# TRY IT
Work through the entries below and show every line in which "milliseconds" is found.

Dataset records
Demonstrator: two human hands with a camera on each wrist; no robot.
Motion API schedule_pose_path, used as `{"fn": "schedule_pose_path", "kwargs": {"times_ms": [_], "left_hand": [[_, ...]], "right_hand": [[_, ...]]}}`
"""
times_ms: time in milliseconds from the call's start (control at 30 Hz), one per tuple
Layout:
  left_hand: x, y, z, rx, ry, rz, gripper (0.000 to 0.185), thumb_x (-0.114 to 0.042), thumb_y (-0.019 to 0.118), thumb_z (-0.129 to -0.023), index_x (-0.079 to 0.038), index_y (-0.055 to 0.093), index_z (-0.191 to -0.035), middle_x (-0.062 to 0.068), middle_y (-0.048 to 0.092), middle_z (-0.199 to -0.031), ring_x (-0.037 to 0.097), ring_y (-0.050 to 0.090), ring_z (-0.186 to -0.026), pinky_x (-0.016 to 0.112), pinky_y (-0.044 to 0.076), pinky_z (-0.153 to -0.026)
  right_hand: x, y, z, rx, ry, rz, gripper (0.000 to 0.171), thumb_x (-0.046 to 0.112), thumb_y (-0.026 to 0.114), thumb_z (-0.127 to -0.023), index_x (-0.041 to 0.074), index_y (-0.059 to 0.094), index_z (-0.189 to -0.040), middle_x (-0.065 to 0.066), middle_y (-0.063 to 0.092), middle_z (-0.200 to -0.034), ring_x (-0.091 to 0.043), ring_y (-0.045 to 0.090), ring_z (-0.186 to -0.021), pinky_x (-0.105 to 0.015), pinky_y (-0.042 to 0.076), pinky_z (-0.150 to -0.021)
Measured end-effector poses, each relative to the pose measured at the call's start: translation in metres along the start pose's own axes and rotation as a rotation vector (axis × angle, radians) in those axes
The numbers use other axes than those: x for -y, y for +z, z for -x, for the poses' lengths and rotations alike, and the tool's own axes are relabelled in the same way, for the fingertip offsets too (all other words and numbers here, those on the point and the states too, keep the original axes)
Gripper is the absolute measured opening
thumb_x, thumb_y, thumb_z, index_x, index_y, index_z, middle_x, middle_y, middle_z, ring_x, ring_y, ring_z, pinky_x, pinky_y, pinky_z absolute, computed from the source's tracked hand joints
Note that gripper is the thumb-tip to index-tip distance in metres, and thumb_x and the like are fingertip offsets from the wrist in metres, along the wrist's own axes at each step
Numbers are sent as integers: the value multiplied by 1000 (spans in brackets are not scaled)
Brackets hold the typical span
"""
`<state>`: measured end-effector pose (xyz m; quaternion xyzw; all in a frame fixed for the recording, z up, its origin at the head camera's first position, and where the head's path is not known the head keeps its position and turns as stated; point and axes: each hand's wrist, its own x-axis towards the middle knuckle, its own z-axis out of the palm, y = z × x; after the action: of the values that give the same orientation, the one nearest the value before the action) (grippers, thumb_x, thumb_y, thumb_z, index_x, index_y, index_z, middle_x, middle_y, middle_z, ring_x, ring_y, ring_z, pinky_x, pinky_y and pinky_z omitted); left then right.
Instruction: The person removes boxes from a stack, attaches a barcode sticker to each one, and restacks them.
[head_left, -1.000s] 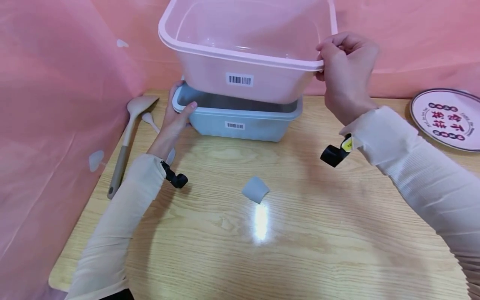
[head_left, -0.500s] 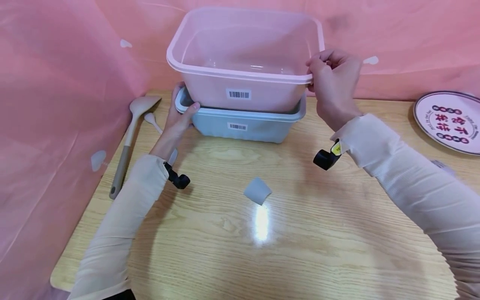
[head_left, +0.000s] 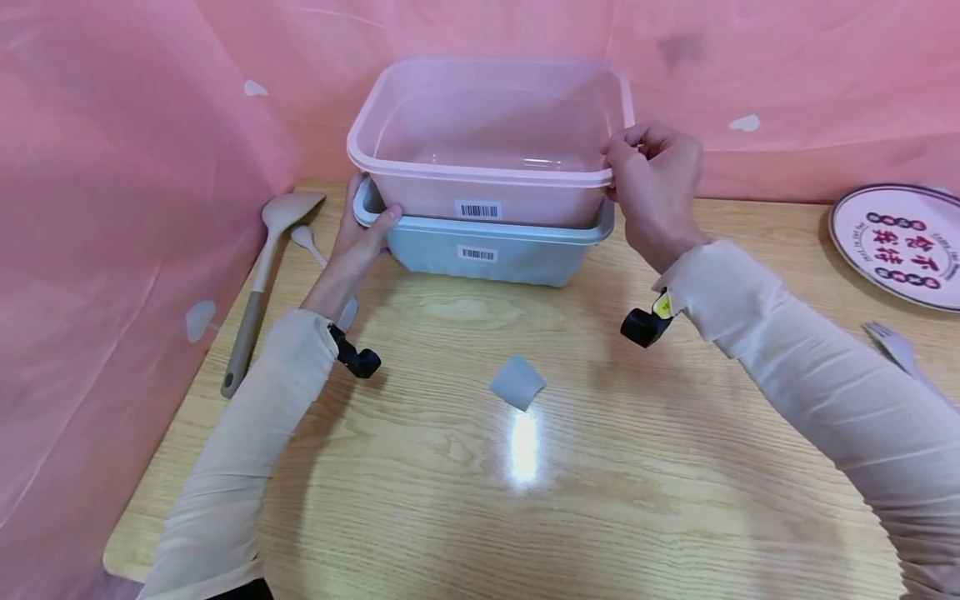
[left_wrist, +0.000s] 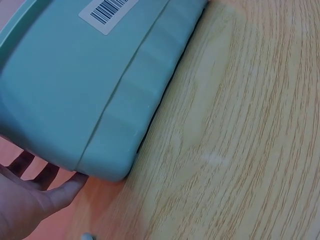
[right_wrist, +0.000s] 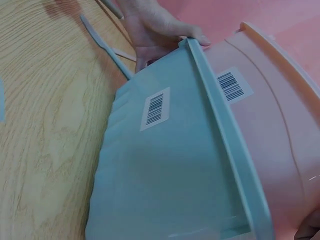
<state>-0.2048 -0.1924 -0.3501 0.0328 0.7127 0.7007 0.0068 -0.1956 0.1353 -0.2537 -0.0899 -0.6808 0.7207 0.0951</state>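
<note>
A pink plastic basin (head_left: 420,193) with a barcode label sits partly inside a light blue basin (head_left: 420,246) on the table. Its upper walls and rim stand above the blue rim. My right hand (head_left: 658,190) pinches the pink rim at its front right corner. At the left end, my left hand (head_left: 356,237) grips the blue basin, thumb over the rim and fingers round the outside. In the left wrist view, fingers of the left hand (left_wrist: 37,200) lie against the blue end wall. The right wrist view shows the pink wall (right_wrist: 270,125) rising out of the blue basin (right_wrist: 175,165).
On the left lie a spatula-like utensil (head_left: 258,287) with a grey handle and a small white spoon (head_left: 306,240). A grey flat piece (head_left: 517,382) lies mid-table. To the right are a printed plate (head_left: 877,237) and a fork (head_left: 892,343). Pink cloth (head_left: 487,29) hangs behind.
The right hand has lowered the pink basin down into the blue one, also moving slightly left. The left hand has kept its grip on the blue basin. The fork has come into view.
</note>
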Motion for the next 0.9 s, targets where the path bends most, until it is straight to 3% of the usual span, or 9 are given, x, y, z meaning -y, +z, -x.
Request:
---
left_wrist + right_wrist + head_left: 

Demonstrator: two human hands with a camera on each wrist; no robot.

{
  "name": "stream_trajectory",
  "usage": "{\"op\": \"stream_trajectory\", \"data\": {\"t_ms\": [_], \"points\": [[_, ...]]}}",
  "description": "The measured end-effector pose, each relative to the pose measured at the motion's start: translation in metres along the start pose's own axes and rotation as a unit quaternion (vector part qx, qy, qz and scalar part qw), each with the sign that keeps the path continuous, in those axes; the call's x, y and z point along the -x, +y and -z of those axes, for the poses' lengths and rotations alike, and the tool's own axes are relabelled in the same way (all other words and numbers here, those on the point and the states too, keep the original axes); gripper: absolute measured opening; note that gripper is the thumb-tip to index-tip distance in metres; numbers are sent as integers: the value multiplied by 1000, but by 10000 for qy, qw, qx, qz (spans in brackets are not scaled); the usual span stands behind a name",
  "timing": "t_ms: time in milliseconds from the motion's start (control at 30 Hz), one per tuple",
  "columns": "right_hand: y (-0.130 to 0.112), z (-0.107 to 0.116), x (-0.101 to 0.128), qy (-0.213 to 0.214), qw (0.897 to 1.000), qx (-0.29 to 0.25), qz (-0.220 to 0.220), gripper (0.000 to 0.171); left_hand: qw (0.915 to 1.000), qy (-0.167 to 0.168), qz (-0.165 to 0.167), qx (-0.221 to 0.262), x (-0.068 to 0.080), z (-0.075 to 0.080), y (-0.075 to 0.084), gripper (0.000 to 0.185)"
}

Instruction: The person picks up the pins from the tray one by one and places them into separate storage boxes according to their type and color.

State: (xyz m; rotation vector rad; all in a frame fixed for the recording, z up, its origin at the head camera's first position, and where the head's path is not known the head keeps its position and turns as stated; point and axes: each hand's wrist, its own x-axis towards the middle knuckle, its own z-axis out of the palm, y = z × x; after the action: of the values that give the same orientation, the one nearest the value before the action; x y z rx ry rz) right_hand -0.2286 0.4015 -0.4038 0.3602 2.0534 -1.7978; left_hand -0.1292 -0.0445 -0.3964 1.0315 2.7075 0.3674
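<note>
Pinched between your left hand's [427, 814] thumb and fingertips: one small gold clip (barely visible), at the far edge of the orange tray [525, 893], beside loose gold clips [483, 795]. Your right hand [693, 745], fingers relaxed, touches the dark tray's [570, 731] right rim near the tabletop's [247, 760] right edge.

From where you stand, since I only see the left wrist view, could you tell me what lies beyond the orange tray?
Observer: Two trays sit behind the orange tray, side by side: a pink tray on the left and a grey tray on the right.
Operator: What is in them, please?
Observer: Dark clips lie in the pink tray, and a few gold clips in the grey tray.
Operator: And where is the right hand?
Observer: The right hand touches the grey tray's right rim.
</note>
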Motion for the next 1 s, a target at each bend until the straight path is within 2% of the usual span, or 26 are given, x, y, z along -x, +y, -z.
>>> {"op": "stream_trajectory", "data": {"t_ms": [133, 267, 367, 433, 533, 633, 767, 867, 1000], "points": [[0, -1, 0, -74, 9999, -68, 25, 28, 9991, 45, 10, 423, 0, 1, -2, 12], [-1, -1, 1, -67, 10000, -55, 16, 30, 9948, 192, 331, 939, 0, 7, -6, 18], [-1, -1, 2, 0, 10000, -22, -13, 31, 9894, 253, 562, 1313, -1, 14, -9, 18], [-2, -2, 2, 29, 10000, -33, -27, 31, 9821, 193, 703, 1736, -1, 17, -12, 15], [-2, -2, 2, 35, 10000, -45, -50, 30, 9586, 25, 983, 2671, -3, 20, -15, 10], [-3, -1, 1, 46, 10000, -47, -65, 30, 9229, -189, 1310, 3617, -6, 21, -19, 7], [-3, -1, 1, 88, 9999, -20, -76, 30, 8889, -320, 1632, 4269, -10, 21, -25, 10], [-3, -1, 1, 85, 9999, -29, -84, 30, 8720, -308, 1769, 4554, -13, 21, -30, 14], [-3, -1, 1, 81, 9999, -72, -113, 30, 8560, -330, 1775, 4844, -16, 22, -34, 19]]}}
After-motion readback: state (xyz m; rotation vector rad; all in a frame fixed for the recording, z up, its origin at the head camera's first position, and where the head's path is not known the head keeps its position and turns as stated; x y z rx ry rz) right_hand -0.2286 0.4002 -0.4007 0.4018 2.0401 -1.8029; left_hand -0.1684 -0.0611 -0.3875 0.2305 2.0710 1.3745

# EXERCISE RESPONSE
times_ms: time in milliseconds from the call's start (control at 30 Hz), one per tuple
  "timing": "t_ms: time in milliseconds from the motion's start (control at 30 Hz), one per tuple",

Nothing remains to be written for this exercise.